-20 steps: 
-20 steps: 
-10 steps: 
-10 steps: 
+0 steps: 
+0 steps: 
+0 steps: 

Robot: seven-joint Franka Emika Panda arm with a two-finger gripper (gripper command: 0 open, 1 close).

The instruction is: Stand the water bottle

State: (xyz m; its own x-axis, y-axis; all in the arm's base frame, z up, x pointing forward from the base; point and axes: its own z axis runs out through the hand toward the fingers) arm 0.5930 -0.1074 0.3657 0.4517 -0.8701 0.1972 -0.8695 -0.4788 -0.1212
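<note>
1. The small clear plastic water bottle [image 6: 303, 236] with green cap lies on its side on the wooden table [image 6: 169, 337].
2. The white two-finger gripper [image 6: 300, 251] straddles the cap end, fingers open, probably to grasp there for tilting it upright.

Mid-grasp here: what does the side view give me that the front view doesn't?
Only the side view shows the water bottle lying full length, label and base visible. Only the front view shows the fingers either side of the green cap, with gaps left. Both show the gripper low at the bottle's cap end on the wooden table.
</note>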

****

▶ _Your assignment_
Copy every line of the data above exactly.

▶ _Response to this task_
-20 steps: 
-20 steps: 
-10 steps: 
-10 steps: 
+0 steps: 
+0 steps: 
+0 steps: 

Robot: seven-joint Franka Emika Panda arm with a two-finger gripper (gripper command: 0 open, 1 close).

The instruction is: Stand the water bottle

State: (xyz m; its own x-axis, y-axis; all in the arm's base frame, z up, x pointing forward from the base; point and axes: its own z axis runs out through the hand toward the fingers) arm 0.5930 -0.1074 0.3657 0.4517 -0.8701 0.1972 -0.8695 -0.4788 -0.1212
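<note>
1. The small clear plastic water bottle [image 6: 303, 236] with green cap lies on its side on the wooden table [image 6: 169, 337].
2. The white two-finger gripper [image 6: 300, 251] straddles the cap end, fingers open, probably to grasp there for tilting it upright.

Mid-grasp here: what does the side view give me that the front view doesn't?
Only the side view shows the water bottle lying full length, label and base visible. Only the front view shows the fingers either side of the green cap, with gaps left. Both show the gripper low at the bottle's cap end on the wooden table.
</note>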

Fully answered, the exercise is complete.